A HAMILTON man thought he had lost an eye after a drinking buddy stabbed him with a screwdriver.
Robert Johnston had repeatedly struck David Carruthers on the head with the weapon following a drinking session on March 5 last year.
After the attack at Johnston’s Milton Street home, Carruthers, who was covered in blood, asked a witness to retrieve his eye.
But the witness told him that his eye was still in his head.
Fiscal depute Gillian Bradshaw told Hamilton Sheriff Court on Monday that Johnston and Carruthers had been drinking at the home Johnston shared with his mother.
She added: “As the complainer leaned over to pick up a bottle of wine, the accused grabbed him and began to stab him with a screwdriver.”
The fight spilled out of the house and continued on the street outside.
A schoolgirl passing by the scene with her mother and grandmother saw Johnston strike Carruthers repeatedly on the head with the screwdriver.
Ms Bradshaw said the girl’s mother did not see a screwdriver but saw Johnston and Carruthers struggling. She also noticed that the complainer was covered in blood.

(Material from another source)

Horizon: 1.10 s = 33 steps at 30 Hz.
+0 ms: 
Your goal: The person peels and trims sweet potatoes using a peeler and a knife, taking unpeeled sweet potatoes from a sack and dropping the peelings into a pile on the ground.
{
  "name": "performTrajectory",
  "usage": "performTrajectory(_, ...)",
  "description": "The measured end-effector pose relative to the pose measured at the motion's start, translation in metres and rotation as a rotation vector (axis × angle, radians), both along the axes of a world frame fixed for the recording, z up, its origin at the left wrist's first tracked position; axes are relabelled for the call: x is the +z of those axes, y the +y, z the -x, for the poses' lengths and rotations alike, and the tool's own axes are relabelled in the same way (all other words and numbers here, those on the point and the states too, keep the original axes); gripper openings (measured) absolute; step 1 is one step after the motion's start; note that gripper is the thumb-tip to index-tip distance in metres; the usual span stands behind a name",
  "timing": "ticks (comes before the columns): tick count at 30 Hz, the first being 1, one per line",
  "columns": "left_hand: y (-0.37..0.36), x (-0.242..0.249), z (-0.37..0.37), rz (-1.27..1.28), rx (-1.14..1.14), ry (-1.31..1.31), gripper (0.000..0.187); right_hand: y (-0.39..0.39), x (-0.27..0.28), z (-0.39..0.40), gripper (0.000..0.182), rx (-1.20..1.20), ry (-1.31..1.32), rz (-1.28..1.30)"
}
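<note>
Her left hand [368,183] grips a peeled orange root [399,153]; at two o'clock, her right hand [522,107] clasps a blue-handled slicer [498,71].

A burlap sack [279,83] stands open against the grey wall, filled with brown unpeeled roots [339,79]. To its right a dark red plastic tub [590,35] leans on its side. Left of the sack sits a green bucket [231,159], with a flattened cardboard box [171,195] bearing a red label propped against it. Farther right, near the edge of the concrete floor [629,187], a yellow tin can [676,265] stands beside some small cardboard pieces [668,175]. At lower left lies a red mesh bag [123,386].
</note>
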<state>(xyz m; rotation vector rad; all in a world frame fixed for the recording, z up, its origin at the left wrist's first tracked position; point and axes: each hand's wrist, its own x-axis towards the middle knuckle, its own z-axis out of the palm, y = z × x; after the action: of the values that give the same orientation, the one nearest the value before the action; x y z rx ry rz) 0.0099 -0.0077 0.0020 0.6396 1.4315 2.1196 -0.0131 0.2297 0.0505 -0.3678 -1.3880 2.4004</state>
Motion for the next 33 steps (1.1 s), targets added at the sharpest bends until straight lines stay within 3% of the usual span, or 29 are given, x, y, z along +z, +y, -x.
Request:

He asked her: “Could you please go into the living room and get my eye back?” but she pointed out that his eye was still in its socket.
The police and an ambulance were called and Carruthers was taken to Wishaw General Hospital, where he was found to have multiple superficial injuries to his scalp and face.
He had also suffered an injury to his thigh and his eye was badly bruised.
Following treatment, Carruthers discharged himself from hospital.
A witness identified Johnston in an identity parade as the man who carried out the attack.
However, Carruthers refused to tell police who attacked him. When Johnston was cautioned and charged by officers, he made no reply.
His solicitor, Andy Brophy, told Sheriff Joyce Powrie on Monday that his client suffered from depression and receives incapacity benefit.
Johnston, he added, was also on a methadone programme.
Given Johnston’s criminal record, he recognised that it was not necessary for Sheriff Powrie to call for reports but he nevertheless asked her to do so. He pointed out that Johnston’s last conviction for violence had been in 1999 and everything since that date had involved a breach of probation or a misuse of drugs.
Johnston pleaded guilty to a charge of assaulting Carruthers to his severe injury. Sheriff Powrie deferred sentence for reports until February 25 and granted bail but pointed out that all sentencing options would be open on that date.